Since the spring of 2015, The Enterprise has covered the story of what the district attorney’s office termed a “hate-crime ring,” which targeted elderly people. The ring members went to homes of seniors, asked to do work for them, got paid, and then either did not complete the work or did no work at all. The last member of the ring to be sentenced — in January to six to 12 years in state prison — was Frank Chrysler who took a woman who suffered from decreased mental capacity to a local bank twice, having her withdraw $5,000 each time, and then took the $10,000 without her permission.
Loewy said her own father did not call her right away when he received a fake call from his “grandson.” The scammer used the boy’s name, said not to tell his mom, and that he had been arrested and needed money.
Last spring, The Enterprise detailed a similar scam in which a Knox resident had received a call, saying that her grandson needed bail money; she handed over $8,000 in gift cards as she had been directed.
Several of these scams were highlighted last June during a session at the Guilderland Public Library, attended by about 140 people, intended to make seniors wary.
Loewy on Monday went over some of the issues in prosecuting fraud.

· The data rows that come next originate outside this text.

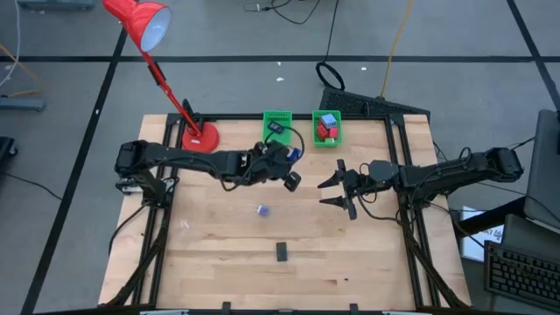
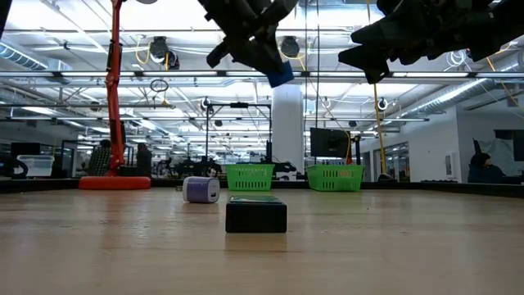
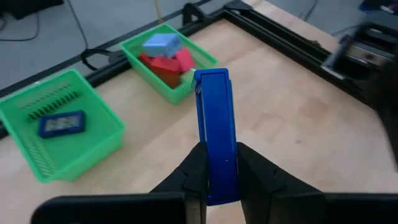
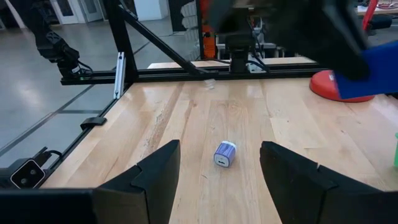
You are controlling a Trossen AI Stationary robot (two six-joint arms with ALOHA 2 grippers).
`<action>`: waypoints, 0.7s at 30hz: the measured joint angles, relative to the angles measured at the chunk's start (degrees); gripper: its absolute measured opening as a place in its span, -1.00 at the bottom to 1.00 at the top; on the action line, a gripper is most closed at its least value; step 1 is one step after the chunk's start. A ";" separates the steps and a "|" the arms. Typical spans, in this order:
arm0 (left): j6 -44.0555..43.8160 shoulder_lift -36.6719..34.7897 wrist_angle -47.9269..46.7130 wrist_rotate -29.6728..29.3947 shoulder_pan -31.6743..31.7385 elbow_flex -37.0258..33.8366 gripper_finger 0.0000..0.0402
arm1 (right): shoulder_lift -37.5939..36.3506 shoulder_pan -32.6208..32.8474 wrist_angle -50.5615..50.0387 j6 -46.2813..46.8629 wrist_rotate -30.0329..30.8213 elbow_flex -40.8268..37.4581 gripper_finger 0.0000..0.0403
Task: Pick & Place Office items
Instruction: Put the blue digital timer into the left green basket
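My left gripper (image 1: 289, 166) hovers in front of the two green baskets, shut on a blue oblong (image 3: 213, 118). My right gripper (image 1: 337, 189) is open above the table's middle right and touches nothing. A small purple-and-white piece (image 1: 262, 210) lies on the wood between the arms, also visible in the right wrist view (image 4: 224, 154). A black oblong (image 1: 282, 252) lies flat nearer the near edge. The left basket (image 3: 93, 149) holds a dark blue piece (image 3: 61, 124). The right basket (image 3: 202, 62) holds red blocks (image 3: 163, 65) and a pale blue cube (image 3: 160, 43). My left gripper pinches the blue oblong between its two fingers (image 3: 194, 168) at one end (image 3: 217, 180). The rest of the oblong sticks out past the fingertips. The oblong is lifted clear of the table, and its free end (image 2: 281, 75) slants downward below the gripper.
A red desk lamp stands with its base (image 1: 201, 136) at the far left of the table, beside the left basket. Black frame rails (image 1: 398, 157) run along the table's sides. Bare wood lies around the black oblong (image 2: 256, 214) and toward the near edge.
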 joint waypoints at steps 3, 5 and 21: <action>0.18 0.00 -0.02 0.04 1.81 0.00 -0.70 | 0.01 0.00 0.00 -0.57 0.00 0.00 0.04; 0.39 0.00 -0.02 0.07 2.99 0.00 -0.72 | 0.01 0.01 0.00 -0.58 0.00 0.00 0.04; 2.65 0.00 -0.04 1.70 12.19 0.00 -0.74 | 0.01 -0.01 0.02 -0.80 0.00 0.00 0.04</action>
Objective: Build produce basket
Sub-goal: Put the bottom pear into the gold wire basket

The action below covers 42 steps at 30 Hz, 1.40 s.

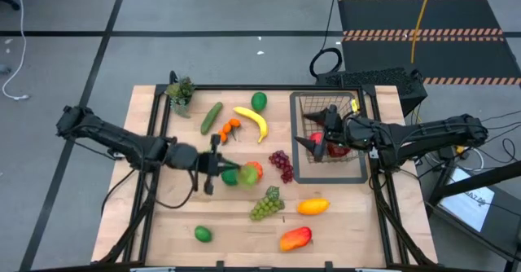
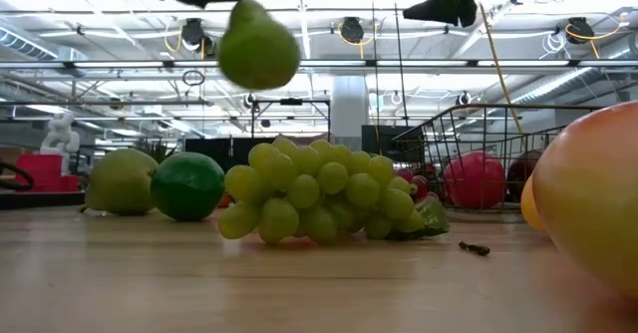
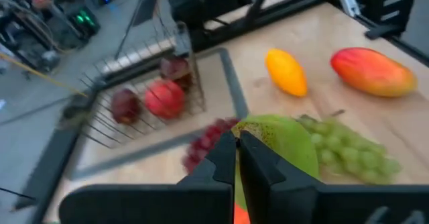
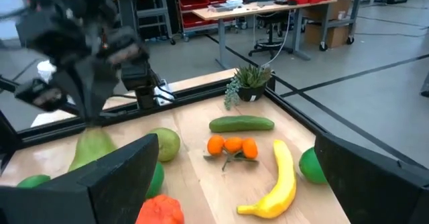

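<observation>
A green pear (image 2: 257,46) hangs in the air over the table's middle, under my left gripper (image 3: 236,150), which is shut on it. On the table below lie green grapes (image 1: 267,203), purple grapes (image 1: 282,164), a banana (image 1: 252,121), a cucumber (image 1: 212,117), oranges (image 1: 230,128), limes (image 1: 203,234) and two mangoes (image 1: 313,206). The wire basket (image 1: 358,162) stands at the right with red apples (image 3: 165,98) in it. My right gripper (image 1: 319,133) hovers open over the basket, touching nothing. My left gripper is shut at the pear's narrow top end (image 2: 242,12); the fingers (image 3: 221,160) hide the exact place of contact. They come at it slanting down from the table's left side. The pear hangs below them, narrow end up, lifted clear of the table.
A small potted plant (image 1: 181,93) stands at the far left corner. The basket sits on a flat dark tray (image 1: 295,170). An orange-red fruit (image 1: 254,171) and a lime (image 2: 187,185) lie under the held pear. Bare wood shows along the table's left side.
</observation>
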Available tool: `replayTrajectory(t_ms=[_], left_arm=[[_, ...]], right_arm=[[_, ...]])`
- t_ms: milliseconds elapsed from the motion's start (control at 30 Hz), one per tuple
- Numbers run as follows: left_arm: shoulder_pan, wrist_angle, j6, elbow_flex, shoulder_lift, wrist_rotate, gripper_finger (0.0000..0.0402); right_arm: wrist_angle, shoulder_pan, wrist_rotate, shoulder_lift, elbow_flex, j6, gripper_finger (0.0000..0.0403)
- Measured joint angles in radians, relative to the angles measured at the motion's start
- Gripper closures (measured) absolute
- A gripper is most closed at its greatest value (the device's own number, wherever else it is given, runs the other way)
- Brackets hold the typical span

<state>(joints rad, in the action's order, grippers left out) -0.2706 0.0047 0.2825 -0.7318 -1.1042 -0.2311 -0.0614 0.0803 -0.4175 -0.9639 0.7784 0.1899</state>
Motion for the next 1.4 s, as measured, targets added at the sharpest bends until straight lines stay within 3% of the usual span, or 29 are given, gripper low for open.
replayTrajectory(t_ms=[333, 733, 933, 1167, 1400], left_arm=[[0.173, -0.085, 0.156, -0.118, -0.003, 0.102, 0.0393], [0.214, -0.123, 0.157, -0.116, -0.017, 0.149, 0.0393], [0.214, -0.133, 0.157, -0.115, -0.035, 0.148, 0.0394], [0.214, -0.135, 0.157, -0.116, -0.035, 0.148, 0.0385], [0.214, -0.135, 0.157, -0.116, -0.035, 0.146, 0.0384]], right_arm=[[-0.191, 0.000, 0.030, -0.151, 0.017, -0.073, 0.0008], [-0.123, -0.002, 0.087, -0.529, 0.316, -0.106, 0.0008], [-0.082, -0.003, 0.165, -0.675, 0.437, -0.127, 0.0008], [-0.085, -0.034, 0.280, -0.739, 0.475, -0.060, 0.0009], [-0.043, -0.048, 0.291, -0.741, 0.475, -0.057, 0.0029]])
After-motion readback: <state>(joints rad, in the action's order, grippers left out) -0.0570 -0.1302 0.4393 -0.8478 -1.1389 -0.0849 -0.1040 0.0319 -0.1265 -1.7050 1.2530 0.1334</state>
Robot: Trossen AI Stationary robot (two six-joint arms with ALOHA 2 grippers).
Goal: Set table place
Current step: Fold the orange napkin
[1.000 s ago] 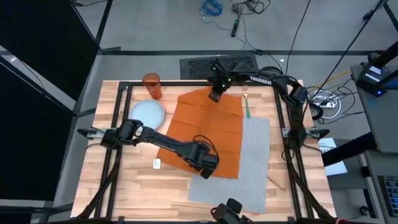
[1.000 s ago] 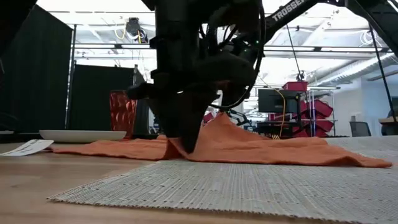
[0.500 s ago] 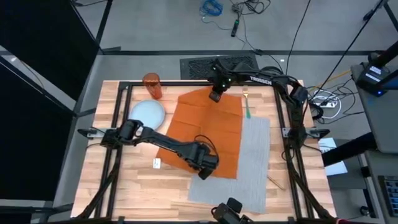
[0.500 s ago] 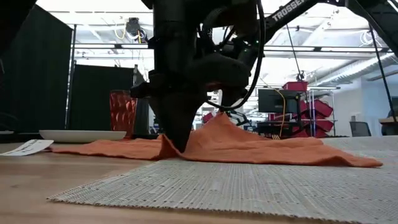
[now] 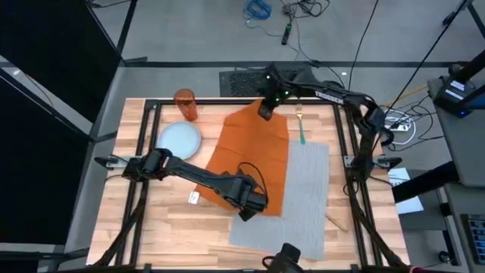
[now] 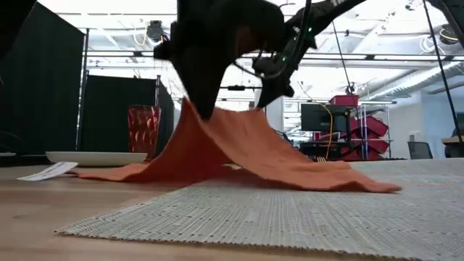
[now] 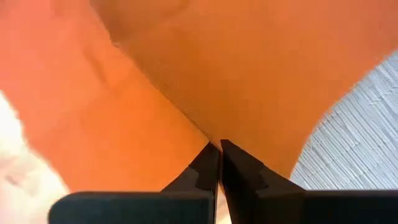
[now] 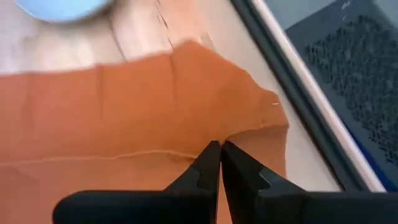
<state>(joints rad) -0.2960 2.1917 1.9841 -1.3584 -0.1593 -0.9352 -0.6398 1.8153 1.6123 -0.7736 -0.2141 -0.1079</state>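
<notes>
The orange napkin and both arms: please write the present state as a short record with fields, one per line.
napkin: orange napkin lifted off the table at two places, sagging between them, partly over the grey placemat
left gripper: jaws shut on the napkin's near edge
right gripper: jaws shut on the napkin's far edge
plate: on the bare wood, left of the napkin
tumbler: upright at the far left corner
fork: beyond the placemat's far edge
</notes>
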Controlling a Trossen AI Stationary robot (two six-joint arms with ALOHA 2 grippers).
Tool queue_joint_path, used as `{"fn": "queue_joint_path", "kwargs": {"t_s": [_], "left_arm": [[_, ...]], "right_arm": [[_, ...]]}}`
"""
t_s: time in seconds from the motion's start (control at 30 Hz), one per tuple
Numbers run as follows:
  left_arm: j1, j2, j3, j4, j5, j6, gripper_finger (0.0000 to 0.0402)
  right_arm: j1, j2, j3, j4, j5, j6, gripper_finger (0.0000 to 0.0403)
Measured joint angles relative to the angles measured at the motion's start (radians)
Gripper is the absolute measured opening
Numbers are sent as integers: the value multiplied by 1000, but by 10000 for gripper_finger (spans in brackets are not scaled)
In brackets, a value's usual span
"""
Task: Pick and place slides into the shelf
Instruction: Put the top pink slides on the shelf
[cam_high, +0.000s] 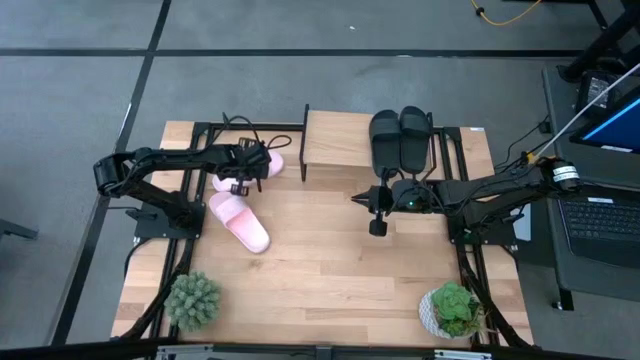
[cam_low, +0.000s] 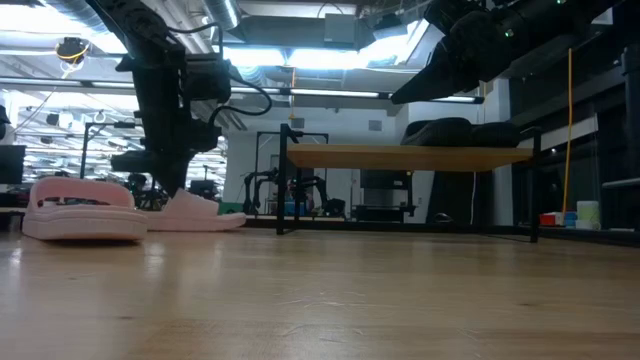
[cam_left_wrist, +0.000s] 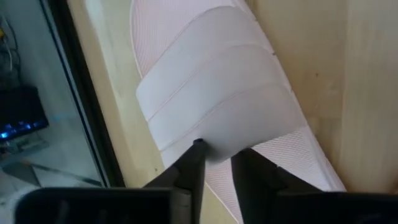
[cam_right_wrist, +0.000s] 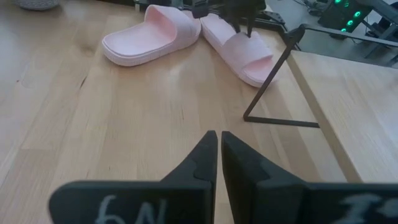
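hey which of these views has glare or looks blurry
Low view: bright ceiling lights wash out the room behind the shelf. Left wrist view: the pink slide fills the frame, soft and pale. Right wrist view: sheen on the table. High view: even light.

Count of items on and around the work table

Four slides in all: two black slides (cam_high: 385, 137) (cam_high: 415, 135) side by side on the one shelf (cam_high: 335, 140), and two pale pink slides (cam_high: 240, 221) (cam_high: 262, 167) on the tabletop (cam_high: 330, 270) at the left. Two dark arms, one per side, each with one two-finger gripper: left gripper (cam_high: 252, 178) and right gripper (cam_high: 358, 199), two grippers in total. Two green potted plants at the near corners of the table, one at the left (cam_high: 193, 300) and one at the right (cam_high: 452, 309). One laptop (cam_high: 608, 205) beside the table at the right edge
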Motion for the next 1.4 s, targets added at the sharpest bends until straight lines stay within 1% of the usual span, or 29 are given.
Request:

In addition to cognitive issues, sometimes a victim is in denial, she said.
Adult Protective Services is a mandated service provided by local social-services districts. APS investigates and assesses referrals of abuse, neglect, and financial exploitation of impaired, vulnerable adults.
“Technology can help your victim,” said Loewy. She said she left her job as a prosecutor and went to work for EverSafe because she had family members in her office crying and financial institutions couldn’t detect the problems earlier, she said.
She went over some of the ways technology can protect against elder fraud, such as by call monitoring, having prepaid debit cards, monitoring habits, and helping pay bills on time.
Loewy said she met Howard Tischler, who became the chief executive officer of EverSafe, when his elderly mother was exploited. He developed a product to monitor for seniors, creating a personal profile for each and sending out alerts across accounts if there are irregularities. Tischler and Loewy co-founded EverSafe. She serves as the company’s general counsel.
The forum also featured Carman Rotella, an officer with the Plattsburgh Police Department who helped develop the Clinton County multidisciplinary team, and Karen Webber, a forensic accountant who founded her own business, Webber CPA, PLLC.
Webber and her staff participate in multidisciplinary elder-abuse teams across New York State, consulting on financial exploitation cases, reviewing documents, issuing reports of their findings, and providing testimony for court proceedings.
The forum, hosted by the Albany Abuse in Later Life Team, was funded by a federal grant from the Office on Violence Against Women.